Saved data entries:
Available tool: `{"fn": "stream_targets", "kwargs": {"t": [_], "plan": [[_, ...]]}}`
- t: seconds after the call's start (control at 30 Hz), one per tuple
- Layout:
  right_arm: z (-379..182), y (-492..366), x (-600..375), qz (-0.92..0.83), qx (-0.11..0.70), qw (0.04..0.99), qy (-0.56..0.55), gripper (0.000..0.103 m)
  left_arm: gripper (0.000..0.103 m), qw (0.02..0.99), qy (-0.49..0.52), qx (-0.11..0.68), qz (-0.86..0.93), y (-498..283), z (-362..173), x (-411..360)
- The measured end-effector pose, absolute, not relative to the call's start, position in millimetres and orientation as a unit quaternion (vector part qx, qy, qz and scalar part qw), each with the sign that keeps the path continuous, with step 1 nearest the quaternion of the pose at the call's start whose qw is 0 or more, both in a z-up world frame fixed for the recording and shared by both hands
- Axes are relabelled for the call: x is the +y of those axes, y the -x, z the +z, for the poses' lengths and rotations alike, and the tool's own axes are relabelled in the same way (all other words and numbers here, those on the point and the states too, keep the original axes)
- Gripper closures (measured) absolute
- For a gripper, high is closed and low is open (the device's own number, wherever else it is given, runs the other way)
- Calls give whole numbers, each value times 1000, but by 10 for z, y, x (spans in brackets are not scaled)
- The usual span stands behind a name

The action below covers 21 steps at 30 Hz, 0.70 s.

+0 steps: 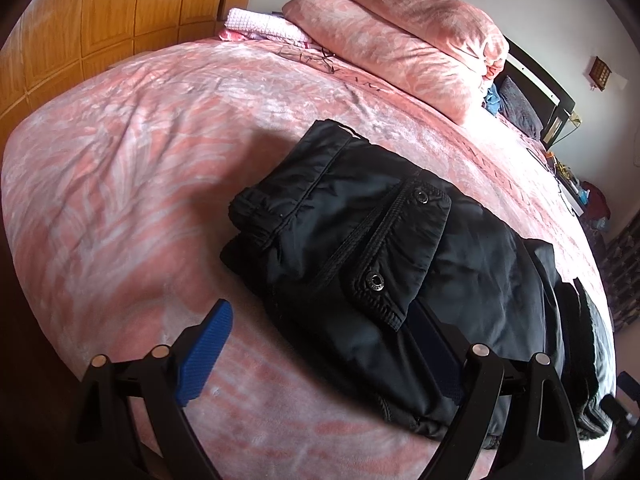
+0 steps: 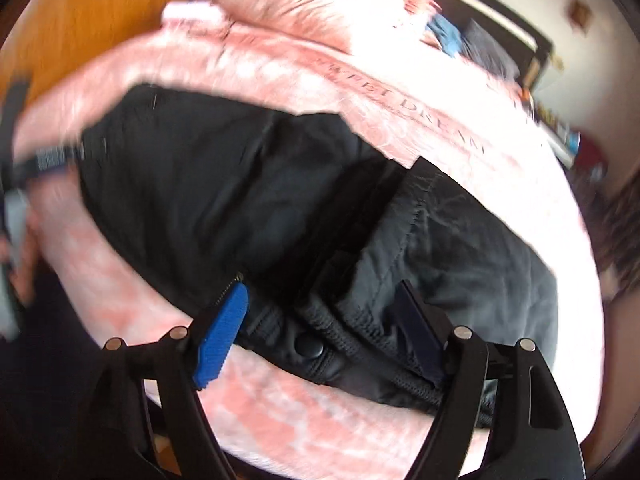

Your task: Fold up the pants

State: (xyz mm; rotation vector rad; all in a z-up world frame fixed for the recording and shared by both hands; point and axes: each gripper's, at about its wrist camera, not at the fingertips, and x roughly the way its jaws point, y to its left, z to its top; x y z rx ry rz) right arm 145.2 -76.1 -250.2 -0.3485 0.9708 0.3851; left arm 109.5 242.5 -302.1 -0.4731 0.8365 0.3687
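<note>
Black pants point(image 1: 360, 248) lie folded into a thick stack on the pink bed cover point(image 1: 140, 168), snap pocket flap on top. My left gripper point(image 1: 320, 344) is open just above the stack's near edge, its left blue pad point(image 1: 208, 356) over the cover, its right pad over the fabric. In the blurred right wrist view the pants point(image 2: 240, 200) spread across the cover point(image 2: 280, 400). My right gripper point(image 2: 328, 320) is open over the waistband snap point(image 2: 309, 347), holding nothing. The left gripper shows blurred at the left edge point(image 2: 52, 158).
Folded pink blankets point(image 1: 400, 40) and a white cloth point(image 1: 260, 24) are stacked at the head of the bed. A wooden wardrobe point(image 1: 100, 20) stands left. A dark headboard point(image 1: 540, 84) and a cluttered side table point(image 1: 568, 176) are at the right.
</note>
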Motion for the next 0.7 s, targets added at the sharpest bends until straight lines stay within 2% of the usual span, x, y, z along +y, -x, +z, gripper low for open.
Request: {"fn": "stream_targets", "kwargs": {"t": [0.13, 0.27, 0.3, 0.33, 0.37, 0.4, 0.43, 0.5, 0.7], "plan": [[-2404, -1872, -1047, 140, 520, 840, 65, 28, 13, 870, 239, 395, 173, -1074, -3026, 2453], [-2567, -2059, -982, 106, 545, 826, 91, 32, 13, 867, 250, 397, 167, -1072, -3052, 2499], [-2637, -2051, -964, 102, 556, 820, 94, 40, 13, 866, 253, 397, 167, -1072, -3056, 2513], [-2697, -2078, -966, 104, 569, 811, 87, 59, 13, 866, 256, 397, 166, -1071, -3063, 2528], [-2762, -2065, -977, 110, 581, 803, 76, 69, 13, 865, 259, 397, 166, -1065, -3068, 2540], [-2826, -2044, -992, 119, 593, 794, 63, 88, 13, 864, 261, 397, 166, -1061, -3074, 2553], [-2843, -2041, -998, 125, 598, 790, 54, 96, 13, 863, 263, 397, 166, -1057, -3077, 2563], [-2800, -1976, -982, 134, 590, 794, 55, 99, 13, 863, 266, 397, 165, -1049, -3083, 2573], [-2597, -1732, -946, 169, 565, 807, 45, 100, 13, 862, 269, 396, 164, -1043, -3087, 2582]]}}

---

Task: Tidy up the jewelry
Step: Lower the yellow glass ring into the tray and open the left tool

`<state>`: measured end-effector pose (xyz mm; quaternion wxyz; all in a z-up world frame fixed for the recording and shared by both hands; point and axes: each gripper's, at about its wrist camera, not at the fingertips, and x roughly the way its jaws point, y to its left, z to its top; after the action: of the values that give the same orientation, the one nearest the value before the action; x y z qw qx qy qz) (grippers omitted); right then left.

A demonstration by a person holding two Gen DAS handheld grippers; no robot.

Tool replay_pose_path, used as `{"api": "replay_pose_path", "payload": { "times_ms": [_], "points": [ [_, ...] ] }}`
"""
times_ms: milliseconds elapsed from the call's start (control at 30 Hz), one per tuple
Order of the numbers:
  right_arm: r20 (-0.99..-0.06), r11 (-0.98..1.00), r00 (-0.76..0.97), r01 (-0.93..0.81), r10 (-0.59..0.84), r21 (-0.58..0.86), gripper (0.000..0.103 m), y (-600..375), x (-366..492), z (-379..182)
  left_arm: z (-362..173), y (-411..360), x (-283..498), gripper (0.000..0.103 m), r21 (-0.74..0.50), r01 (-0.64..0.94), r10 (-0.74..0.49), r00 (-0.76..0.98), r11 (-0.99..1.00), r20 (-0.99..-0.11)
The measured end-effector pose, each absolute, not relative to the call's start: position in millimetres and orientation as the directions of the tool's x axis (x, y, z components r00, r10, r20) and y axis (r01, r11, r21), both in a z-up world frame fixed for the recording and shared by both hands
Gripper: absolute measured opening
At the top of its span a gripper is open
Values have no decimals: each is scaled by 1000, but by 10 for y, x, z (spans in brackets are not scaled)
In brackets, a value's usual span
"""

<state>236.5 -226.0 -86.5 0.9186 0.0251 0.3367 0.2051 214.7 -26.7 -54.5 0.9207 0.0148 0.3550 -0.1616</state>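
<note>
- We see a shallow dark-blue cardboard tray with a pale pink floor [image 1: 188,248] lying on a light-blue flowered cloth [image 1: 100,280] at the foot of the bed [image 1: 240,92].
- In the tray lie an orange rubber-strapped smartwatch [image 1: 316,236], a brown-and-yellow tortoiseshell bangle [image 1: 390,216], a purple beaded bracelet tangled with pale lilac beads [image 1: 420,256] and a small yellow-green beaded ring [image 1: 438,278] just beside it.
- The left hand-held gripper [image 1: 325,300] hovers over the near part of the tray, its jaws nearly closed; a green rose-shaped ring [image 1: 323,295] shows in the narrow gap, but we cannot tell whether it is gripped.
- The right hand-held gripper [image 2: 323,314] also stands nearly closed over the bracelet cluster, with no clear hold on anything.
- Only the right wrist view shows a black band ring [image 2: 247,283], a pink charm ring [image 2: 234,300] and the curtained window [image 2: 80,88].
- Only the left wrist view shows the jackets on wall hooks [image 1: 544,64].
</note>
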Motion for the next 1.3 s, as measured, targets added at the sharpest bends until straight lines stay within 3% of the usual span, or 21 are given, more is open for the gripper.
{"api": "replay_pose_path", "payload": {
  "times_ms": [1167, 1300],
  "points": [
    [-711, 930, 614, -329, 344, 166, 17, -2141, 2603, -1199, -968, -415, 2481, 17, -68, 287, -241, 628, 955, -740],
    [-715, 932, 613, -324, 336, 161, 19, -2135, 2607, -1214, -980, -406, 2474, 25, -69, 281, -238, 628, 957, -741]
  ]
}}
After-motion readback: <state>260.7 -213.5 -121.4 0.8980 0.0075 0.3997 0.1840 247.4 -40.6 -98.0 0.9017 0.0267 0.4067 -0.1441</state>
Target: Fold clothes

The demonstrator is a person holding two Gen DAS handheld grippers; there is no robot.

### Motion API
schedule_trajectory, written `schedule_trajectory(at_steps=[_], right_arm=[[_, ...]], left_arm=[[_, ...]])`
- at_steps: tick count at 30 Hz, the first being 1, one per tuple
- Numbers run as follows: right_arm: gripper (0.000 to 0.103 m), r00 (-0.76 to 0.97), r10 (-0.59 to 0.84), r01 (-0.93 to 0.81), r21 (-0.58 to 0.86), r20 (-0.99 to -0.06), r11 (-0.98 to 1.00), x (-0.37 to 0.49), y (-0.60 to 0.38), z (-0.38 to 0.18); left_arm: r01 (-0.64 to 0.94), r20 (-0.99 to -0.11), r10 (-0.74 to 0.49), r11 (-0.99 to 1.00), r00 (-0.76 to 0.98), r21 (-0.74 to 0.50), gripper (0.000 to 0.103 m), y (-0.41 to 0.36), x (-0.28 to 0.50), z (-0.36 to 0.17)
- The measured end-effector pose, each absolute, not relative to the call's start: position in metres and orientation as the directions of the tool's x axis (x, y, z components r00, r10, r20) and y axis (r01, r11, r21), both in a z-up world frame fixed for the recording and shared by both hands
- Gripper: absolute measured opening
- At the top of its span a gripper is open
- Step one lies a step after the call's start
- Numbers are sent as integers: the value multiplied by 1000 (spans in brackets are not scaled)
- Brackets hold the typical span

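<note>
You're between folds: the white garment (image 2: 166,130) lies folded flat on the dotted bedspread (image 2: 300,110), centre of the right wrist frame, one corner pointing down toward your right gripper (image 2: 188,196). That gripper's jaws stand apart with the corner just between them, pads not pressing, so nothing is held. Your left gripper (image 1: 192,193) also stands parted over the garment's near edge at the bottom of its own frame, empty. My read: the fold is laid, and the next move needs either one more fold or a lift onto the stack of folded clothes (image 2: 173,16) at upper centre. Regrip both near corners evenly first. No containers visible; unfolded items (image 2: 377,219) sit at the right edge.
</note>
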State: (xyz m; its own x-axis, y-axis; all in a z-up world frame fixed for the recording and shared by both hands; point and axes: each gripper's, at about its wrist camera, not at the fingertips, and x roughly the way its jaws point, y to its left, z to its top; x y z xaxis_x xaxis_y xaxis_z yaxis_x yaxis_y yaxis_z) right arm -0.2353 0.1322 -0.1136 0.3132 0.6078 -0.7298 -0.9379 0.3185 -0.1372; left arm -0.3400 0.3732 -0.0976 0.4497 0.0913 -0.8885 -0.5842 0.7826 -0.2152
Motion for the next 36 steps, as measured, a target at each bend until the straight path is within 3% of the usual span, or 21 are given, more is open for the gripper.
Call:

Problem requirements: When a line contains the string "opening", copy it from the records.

Answer to the exercise:
Gripper: absolute measured opening
- Gripper: absolute measured opening

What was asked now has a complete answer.